Melina Marchetta is one of Australia's most successful writers of  young-adult fiction and is a best-selling and critically acclaimed author in more than twenty countries and in eighteen languages. In 2009 Marchetta won the prestigious Michael L. Printz Award from the American Library Association for On the Jellicoe Road, and Melina's screenplay for this book is currently set to be made into a major film with an international cast to be directed by Looking for Alibrandi director Kate Woods. Melina has written for ABC-TV's Dance Academy. Finnikin of the Rock, Book One of the Lumatere Chronicles,was first published in Australia in 2008, followed in 2010 by the companion novel to her award-winning book Saving Francesca, The Piper's Son, long-listed for the Miles Franklin Award and short-listed for many other literary awards in Australia and internationally. Melina is also the author of The Gorgon in the Gully, which takes up the story of On the Jellicoe Road's Jonah Griggs's family, and stars his younger brother Danny in this story for younger readers. Book Two in the Lumatere Chronicles, Froi of the Exiles, was published in 2011, and Book Three, Quintana of Charyn, was published in 2012. 2012 also marked the twenty-year anniversary of Melina Marchetta's first novel Looking for Alibrandi, the much-loved Australian classic, which was made into a major motion picture and has sold more than half a million copies in Australia.

Review

Francesca Spinelli goes to St. Sebastian’s, a former boys-only school that recently opened its doors to females. Unfortunately, none of Francesca’s friends from St. Stella’s, her old school, are going there. So she has to hang out with the Sebastian boys, Thomas Mackee and Will Trombal, and the "psycho girls" ---Tara Finke, Siobhan Sullivan and Justine Kalinsky. Francesca begs her parents to let her go to Pius, where all the other ex-Stella girls go, but this is to no avail.

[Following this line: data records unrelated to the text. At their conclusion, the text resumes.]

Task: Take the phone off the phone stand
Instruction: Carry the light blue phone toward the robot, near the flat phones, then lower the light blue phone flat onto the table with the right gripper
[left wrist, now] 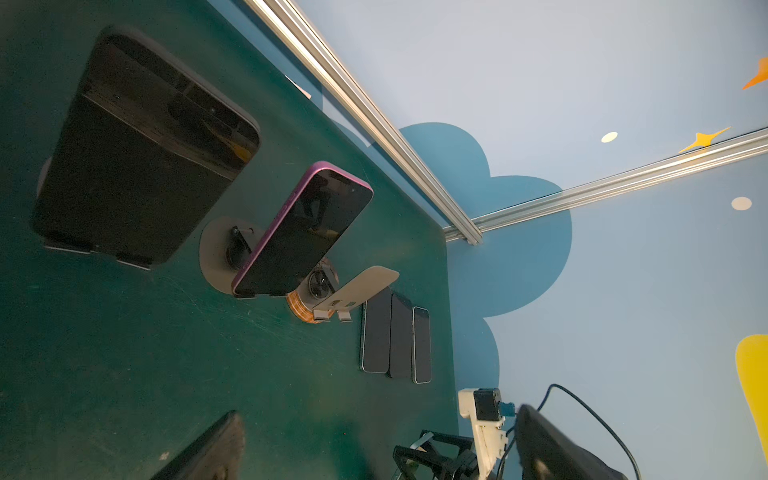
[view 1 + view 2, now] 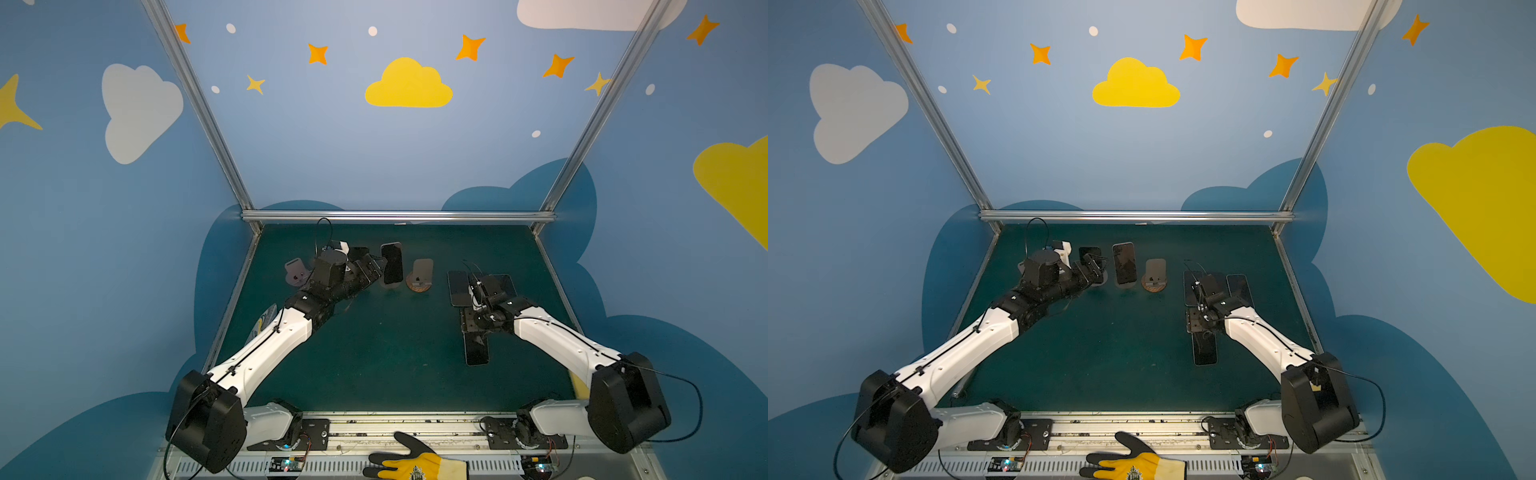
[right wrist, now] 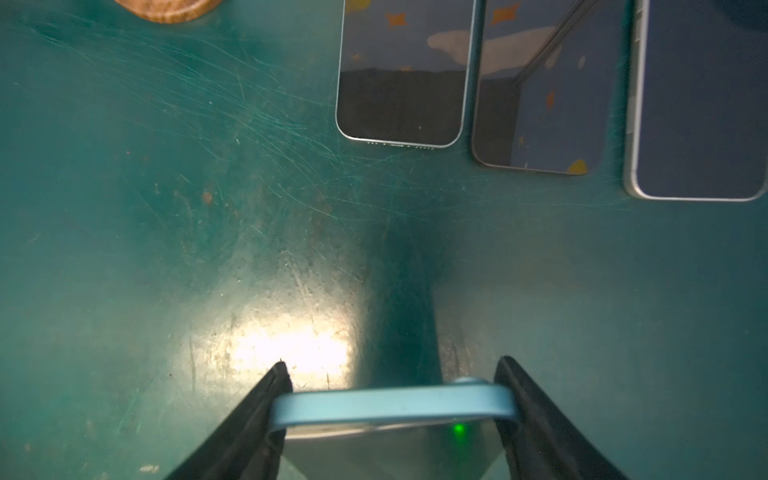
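Now my R gripper (image 3: 394,362) clamps blue phone (image 3: 395,401) across its width, long axis front-to-back; L gripper (image 2: 374,269) gapes wide near purple phone (image 1: 303,232), upright on stand (image 1: 216,249).

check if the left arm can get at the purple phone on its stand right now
Probably yes: the left gripper is open and close beside the purple phone, which leans on its stand, and nothing shows between them. The empty stand sits on its far side.

Quick tally: 6 phones (image 1: 299,232), 2 propped at 12 o'clock, 3 flat approx 2 o'clock, plus 1 blue phone (image 3: 390,401); 4 stands (image 2: 420,274); 1 glove (image 2: 419,463).
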`<act>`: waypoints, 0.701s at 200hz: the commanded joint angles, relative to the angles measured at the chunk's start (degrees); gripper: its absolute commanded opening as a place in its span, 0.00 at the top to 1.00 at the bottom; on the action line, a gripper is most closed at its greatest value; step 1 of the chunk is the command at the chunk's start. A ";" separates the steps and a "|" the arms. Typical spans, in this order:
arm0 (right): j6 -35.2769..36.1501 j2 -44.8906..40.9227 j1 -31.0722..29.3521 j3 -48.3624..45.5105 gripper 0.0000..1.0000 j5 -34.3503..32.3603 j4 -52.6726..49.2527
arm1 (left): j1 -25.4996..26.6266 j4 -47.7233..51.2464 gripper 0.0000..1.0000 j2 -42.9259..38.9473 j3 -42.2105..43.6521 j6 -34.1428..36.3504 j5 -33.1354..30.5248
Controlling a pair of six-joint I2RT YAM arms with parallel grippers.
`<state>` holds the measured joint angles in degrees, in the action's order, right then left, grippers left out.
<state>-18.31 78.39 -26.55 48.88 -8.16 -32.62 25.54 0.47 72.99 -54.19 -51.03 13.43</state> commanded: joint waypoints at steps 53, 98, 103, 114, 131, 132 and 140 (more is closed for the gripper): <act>-4.53 14.33 1.69 10.00 0.38 6.23 -6.40 | 0.08 0.15 0.00 1.05 -1.26 0.78 0.35; -5.03 18.69 1.76 11.32 0.36 5.82 -5.61 | 0.10 0.15 0.00 1.32 -1.27 0.61 0.46; -4.95 19.08 1.75 11.32 0.36 5.48 -5.61 | 0.08 0.06 0.00 1.41 -1.35 0.62 0.76; -5.37 19.95 1.75 11.25 0.34 3.89 -5.57 | 0.05 0.06 0.00 1.27 -1.35 0.89 0.57; -5.96 20.81 1.68 11.10 0.34 2.80 -4.90 | 0.05 0.23 0.00 1.00 -1.31 1.10 0.10; -5.95 20.82 1.68 11.12 0.34 2.76 -4.91 | 0.04 0.23 0.00 1.00 -1.29 1.10 0.01; -6.31 21.24 1.69 11.15 0.34 2.09 -4.78 | 0.06 0.19 0.00 0.92 -1.26 1.21 -0.06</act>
<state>-22.83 98.10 -24.95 59.05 -4.10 -36.95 25.52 0.49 73.84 -54.19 -51.03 13.63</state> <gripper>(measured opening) 0.731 0.998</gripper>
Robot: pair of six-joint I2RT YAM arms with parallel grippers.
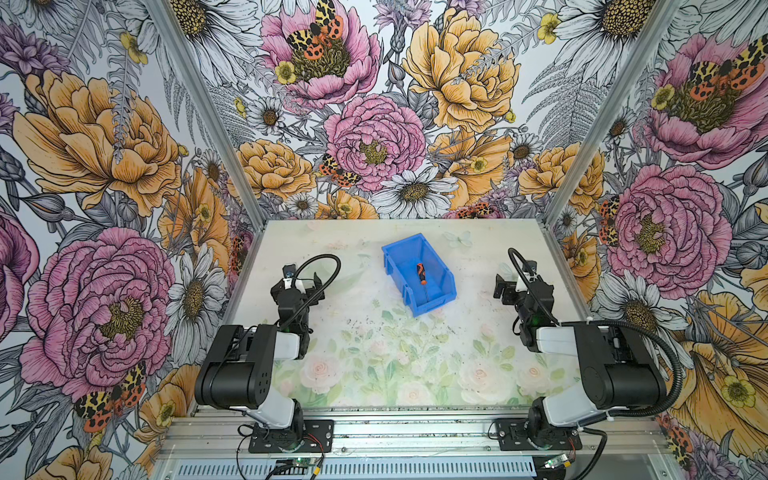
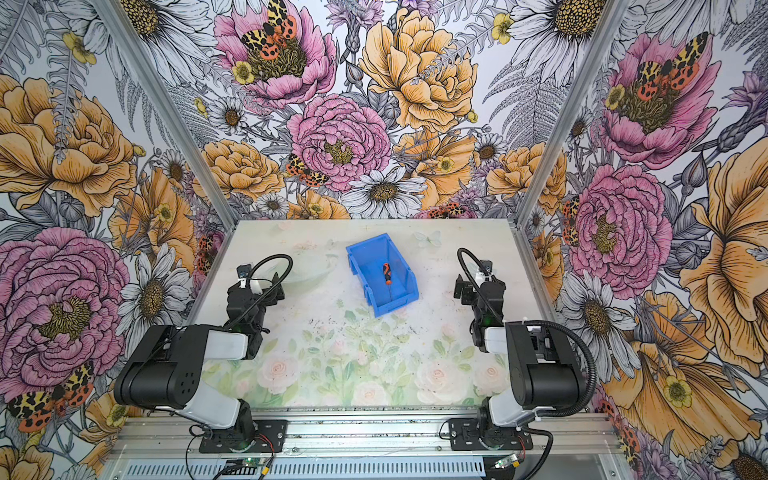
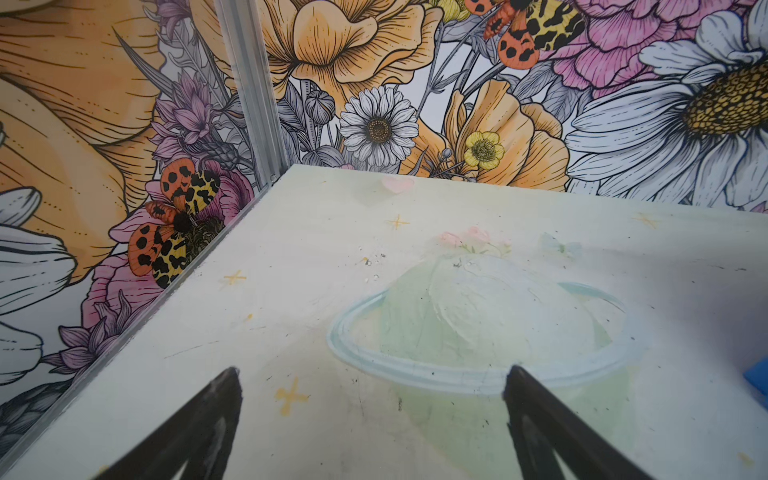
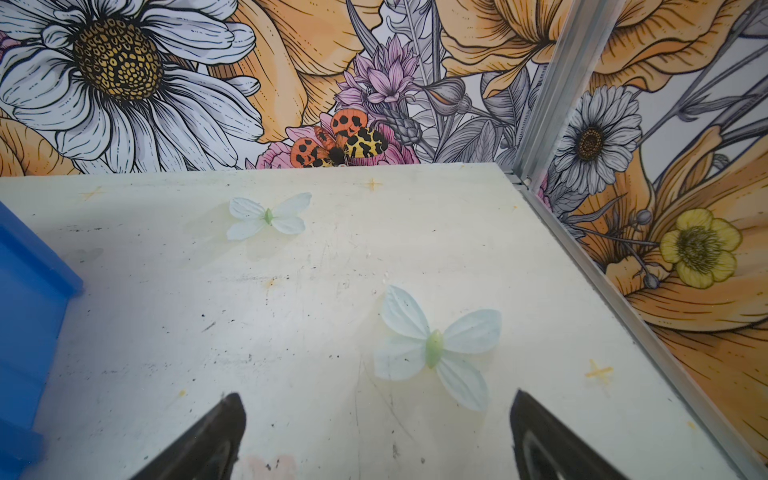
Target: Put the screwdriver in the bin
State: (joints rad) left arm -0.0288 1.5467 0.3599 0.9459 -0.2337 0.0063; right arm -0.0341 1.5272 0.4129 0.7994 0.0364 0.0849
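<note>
Screwdriver lies flat on the floor of the blue bin, its orange-and-black handle toward the tall back wall and its thin shaft pointing at the low front lip. The bin stands on the table, toward the back and about midway between the two arms, touching neither.

The left jaws stand wide apart over bare table with nothing between them (the left wrist view catches only a sliver of blue at its edge). The right jaws are just as wide and just as empty, with the bin's outer wall off to one side of them. The left arm and the right arm are each folded near their own side of the table, well apart from the bin.

By the look of it the task is done: the tool is fully inside, nothing hangs over the rim, and no grasp or carry is left to make
</note>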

One day, Francesca’s mother Mia won’t get out of bed. Francesca, her brother Luca, and her father aren’t sure what to do when she remains in bed day after day, suffering from acute depression. Francesca finds herself dealing with her problems without guidance from her once vivacious mother.

As Francesca finds unlikely friends in the Sebastian boys and "psycho girls," she learns more about herself and her mother. She and the new Sebastian girls stage protests and write petitions to the teachers asking for more girl-boy equality. She also finds an unlikely friend (or maybe more!) in the annoying Will Trombal.

The supporting cast is full of charm, and you’ll find members of your own high school in this group of fictional Australian students. Everyone knows Justine Kalinsky, the sweet but dorky accordionist who has a crush on a boy on her bus, known only as Tuba Boy. We’ve all met a Will Trombal, who seems to be a horrible cad until we really get to know him. All the characters are completely loveable and fun.

SAVING FRANCESCA is a great novel. Personally, I think it is better than Melina Marchetta’s first novel, LOOKING FOR ALIBRANDI. Filled with funny and rich characters, and just enough romance, SAVING FRANCESCA is a real winner.